Source material Block Start

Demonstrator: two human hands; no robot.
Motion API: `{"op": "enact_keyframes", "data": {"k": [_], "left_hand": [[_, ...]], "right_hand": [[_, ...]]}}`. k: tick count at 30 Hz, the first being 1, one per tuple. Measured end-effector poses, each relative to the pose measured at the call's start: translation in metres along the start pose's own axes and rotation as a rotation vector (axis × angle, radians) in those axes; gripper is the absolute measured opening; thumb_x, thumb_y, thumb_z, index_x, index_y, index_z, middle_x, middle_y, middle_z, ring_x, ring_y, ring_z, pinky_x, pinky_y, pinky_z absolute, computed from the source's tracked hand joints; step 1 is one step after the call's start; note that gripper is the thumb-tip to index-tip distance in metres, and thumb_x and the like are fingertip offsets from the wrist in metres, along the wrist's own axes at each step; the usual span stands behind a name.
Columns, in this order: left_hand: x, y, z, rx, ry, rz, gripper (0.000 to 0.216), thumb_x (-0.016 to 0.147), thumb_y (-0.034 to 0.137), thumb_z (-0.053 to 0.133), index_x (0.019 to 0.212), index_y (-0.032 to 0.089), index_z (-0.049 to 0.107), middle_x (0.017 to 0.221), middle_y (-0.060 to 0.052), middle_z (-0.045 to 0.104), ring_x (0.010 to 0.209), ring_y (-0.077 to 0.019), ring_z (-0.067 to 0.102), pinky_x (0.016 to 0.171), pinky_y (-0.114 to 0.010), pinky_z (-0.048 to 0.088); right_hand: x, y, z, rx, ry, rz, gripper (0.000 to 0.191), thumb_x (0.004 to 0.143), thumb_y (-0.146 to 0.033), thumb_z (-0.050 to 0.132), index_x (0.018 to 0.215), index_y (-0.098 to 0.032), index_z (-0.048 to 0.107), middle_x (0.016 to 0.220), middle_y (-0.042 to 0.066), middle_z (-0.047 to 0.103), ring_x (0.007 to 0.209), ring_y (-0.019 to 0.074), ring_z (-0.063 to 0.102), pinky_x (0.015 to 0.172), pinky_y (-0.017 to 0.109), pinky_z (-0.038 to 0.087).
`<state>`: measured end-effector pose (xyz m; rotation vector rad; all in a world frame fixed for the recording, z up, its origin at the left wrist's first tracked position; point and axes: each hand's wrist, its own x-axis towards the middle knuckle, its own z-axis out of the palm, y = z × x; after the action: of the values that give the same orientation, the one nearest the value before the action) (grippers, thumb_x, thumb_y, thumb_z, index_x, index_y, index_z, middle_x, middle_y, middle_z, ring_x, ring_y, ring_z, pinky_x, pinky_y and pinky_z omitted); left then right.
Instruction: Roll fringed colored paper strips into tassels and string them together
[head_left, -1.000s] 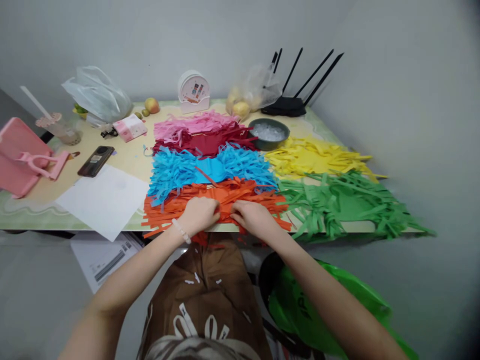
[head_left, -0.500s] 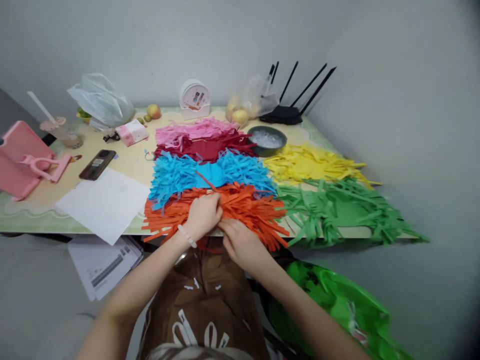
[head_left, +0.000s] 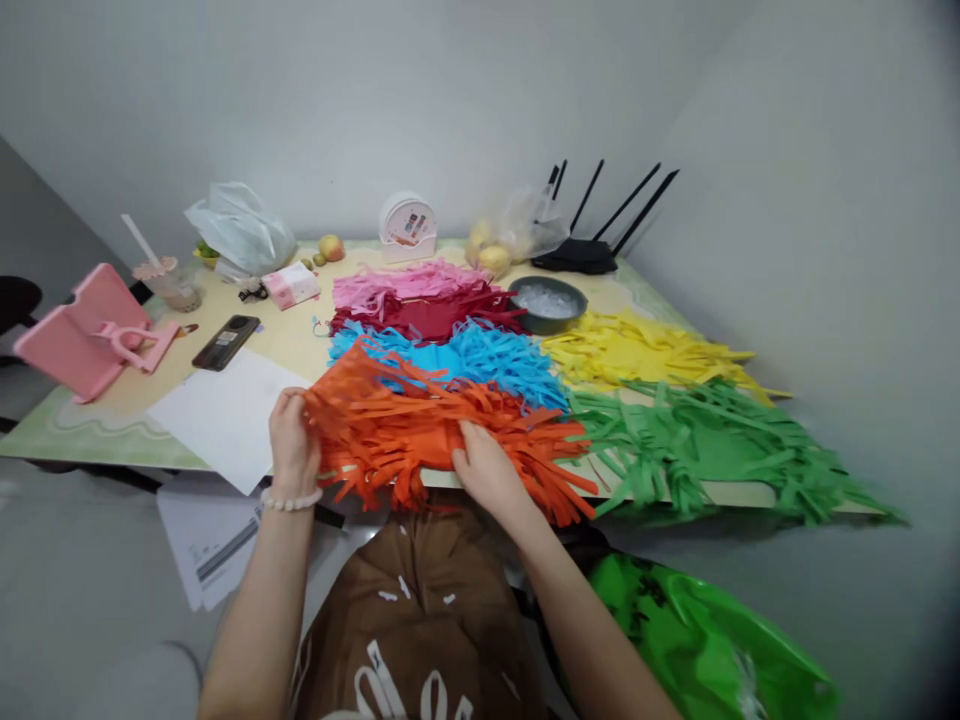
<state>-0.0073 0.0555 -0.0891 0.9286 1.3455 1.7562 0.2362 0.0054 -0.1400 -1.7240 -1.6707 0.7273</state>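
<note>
Orange fringed paper (head_left: 405,430) lies along the table's front edge, its cut strips spread both ways. My left hand (head_left: 292,440), with a pale bead bracelet at the wrist, pinches its left end and lifts it off the table. Closed on the paper's middle band is my right hand (head_left: 486,470), its fingertips partly hidden. Behind the orange paper lie blue fringed paper (head_left: 435,358), dark red fringed paper (head_left: 427,318) and pink fringed paper (head_left: 420,280). On the right are yellow fringed paper (head_left: 637,348) and green fringed paper (head_left: 720,450).
A dark bowl (head_left: 547,305) stands behind the yellow paper, near a black router (head_left: 577,255). To the left are a white sheet (head_left: 225,415), a phone (head_left: 226,342), a pink stand (head_left: 79,335) and a drink cup (head_left: 176,285). A green bag (head_left: 697,640) hangs below the table.
My left hand has moved left from the middle to the orange paper's left end and raised it. My right hand stays near the middle. The view has shifted slightly.
</note>
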Motion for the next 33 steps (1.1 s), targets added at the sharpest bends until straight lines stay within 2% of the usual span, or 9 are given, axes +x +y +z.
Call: {"op": "enact_keyframes", "data": {"k": [5, 9, 13, 14, 17, 21, 26, 28, 33], "left_hand": [[0.024, 0.042, -0.053, -0.092, 0.102, 0.014, 0.014, 0.058, 0.021, 0.059, 0.066, 0.018, 0.048, 0.06, 0.005, 0.051, 0.058, -0.0094, 0.05, 0.058, -0.022, 0.044], [0.022, 0.09, -0.084, -0.074, 0.235, 0.202, 0.013, 0.058, 0.015, 0.061, 0.065, 0.018, 0.051, 0.061, 0.005, 0.051, 0.064, -0.0101, 0.053, 0.066, -0.026, 0.047], [-0.017, 0.124, -0.077, 0.292, 0.414, 0.738, 0.013, 0.071, 0.014, 0.062, 0.078, 0.023, 0.057, 0.083, 0.003, 0.063, 0.088, -0.0186, 0.063, 0.088, -0.042, 0.048], [-0.029, 0.127, -0.068, 0.387, 0.362, 0.845, 0.014, 0.072, 0.014, 0.062, 0.082, 0.023, 0.057, 0.088, 0.002, 0.064, 0.09, -0.0202, 0.064, 0.09, -0.044, 0.048], [-0.059, 0.124, -0.034, 0.628, -0.089, 0.851, 0.014, 0.076, 0.011, 0.06, 0.085, 0.021, 0.058, 0.087, 0.0, 0.064, 0.085, -0.0178, 0.063, 0.082, -0.037, 0.051], [-0.074, 0.106, 0.001, 0.711, -0.414, 0.657, 0.011, 0.08, 0.009, 0.053, 0.081, 0.02, 0.054, 0.079, 0.0, 0.062, 0.076, -0.0156, 0.059, 0.072, -0.029, 0.048], [-0.073, 0.086, 0.007, 0.75, -0.481, 0.609, 0.009, 0.08, 0.012, 0.053, 0.077, 0.021, 0.052, 0.078, -0.003, 0.061, 0.078, -0.0197, 0.059, 0.074, -0.031, 0.046], [-0.068, 0.081, 0.004, 0.733, -0.487, 0.605, 0.008, 0.081, 0.014, 0.053, 0.083, 0.021, 0.055, 0.085, -0.005, 0.064, 0.084, -0.0213, 0.06, 0.078, -0.033, 0.047], [-0.045, 0.076, -0.002, 0.611, -0.773, 0.378, 0.015, 0.081, 0.013, 0.051, 0.089, 0.02, 0.062, 0.091, -0.004, 0.07, 0.087, -0.0201, 0.064, 0.081, -0.032, 0.048]], "right_hand": [[0.011, 0.021, -0.018, 0.464, 0.181, 0.09, 0.058, 0.082, -0.031, 0.046, 0.139, -0.023, 0.045, 0.141, 0.016, 0.054, 0.11, 0.024, 0.067, 0.088, 0.043, 0.057], [-0.005, 0.034, -0.038, 1.124, 0.323, 0.253, 0.043, 0.069, -0.038, 0.066, 0.109, -0.023, 0.063, 0.113, 0.01, 0.07, 0.089, 0.0213, 0.073, 0.07, 0.034, 0.061], [-0.039, 0.007, -0.052, 0.855, 0.419, 0.193, 0.023, 0.074, -0.038, 0.072, 0.081, -0.017, 0.067, 0.069, 0.004, 0.069, 0.051, 0.0138, 0.061, 0.045, 0.024, 0.052], [-0.048, -0.009, -0.054, 0.744, 0.453, 0.101, 0.019, 0.08, -0.036, 0.069, 0.083, -0.017, 0.068, 0.072, 0.003, 0.069, 0.053, 0.0142, 0.062, 0.048, 0.025, 0.053], [-0.066, -0.067, -0.056, 0.444, 0.444, -0.331, 0.013, 0.089, -0.025, 0.06, 0.098, -0.022, 0.069, 0.094, 0.006, 0.071, 0.084, 0.0203, 0.068, 0.074, 0.035, 0.059], [-0.06, -0.124, -0.042, 0.091, 0.314, -0.756, 0.051, 0.087, -0.02, 0.061, 0.137, -0.019, 0.051, 0.134, 0.014, 0.059, 0.128, 0.0286, 0.052, 0.107, 0.052, 0.044], [-0.022, -0.125, -0.032, -0.138, 0.177, -0.684, 0.039, 0.087, -0.01, 0.049, 0.122, -0.017, 0.064, 0.123, 0.013, 0.067, 0.121, 0.0298, 0.056, 0.105, 0.049, 0.044], [-0.013, -0.121, -0.042, -0.175, 0.065, -0.619, 0.036, 0.084, -0.007, 0.048, 0.111, -0.018, 0.069, 0.109, 0.012, 0.072, 0.105, 0.0278, 0.064, 0.095, 0.043, 0.049], [-0.003, -0.123, -0.082, -0.084, -0.023, -0.584, 0.027, 0.081, -0.011, 0.048, 0.099, -0.019, 0.067, 0.091, 0.005, 0.074, 0.082, 0.0204, 0.068, 0.076, 0.028, 0.048]]}}
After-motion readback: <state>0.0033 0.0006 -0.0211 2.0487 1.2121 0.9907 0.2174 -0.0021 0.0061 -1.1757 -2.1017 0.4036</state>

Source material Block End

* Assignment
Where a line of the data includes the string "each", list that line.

* Response area
Motion API: `{"op": "enact_keyframes", "data": {"k": [_], "left_hand": [[_, ...]], "right_hand": [[_, ...]]}}`. k: tick count at 30 Hz, the first being 1, one per tuple. Measured end-effector poses, each relative to the pose measured at the call's start: translation in metres along the start pose's own axes and rotation as a rotation vector (axis × angle, radians) in those axes; gripper is the absolute measured opening; thumb_x, thumb_y, thumb_z, index_x, index_y, index_z, middle_x, middle_y, middle_z, ring_x, ring_y, ring_z, pinky_x, pinky_y, pinky_z absolute, computed from the source's tracked hand joints; step 1 is one step after the call's start; note that gripper is the thumb-tip to index-tip distance in metres, and thumb_x and the like are fingertip offsets from the wrist in metres, along the wrist's own axes at each step; the usual span stands behind a name.
`<state>`: measured end-effector pose (xyz m; rotation vector rad; all in a world frame fixed for the recording, z up, its origin at the left wrist's first tracked position; point and axes: each hand's wrist, its own x-axis towards the middle knuckle, its own z-axis out of the palm, y = z × x; after the action: of the values that give the same orientation, the one nearest the value before the action) (grippers, thumb_x, thumb_y, thumb_z, index_x, index_y, index_z, middle_x, middle_y, middle_z, ring_x, ring_y, ring_z, pinky_x, pinky_y and pinky_z omitted); left then right.

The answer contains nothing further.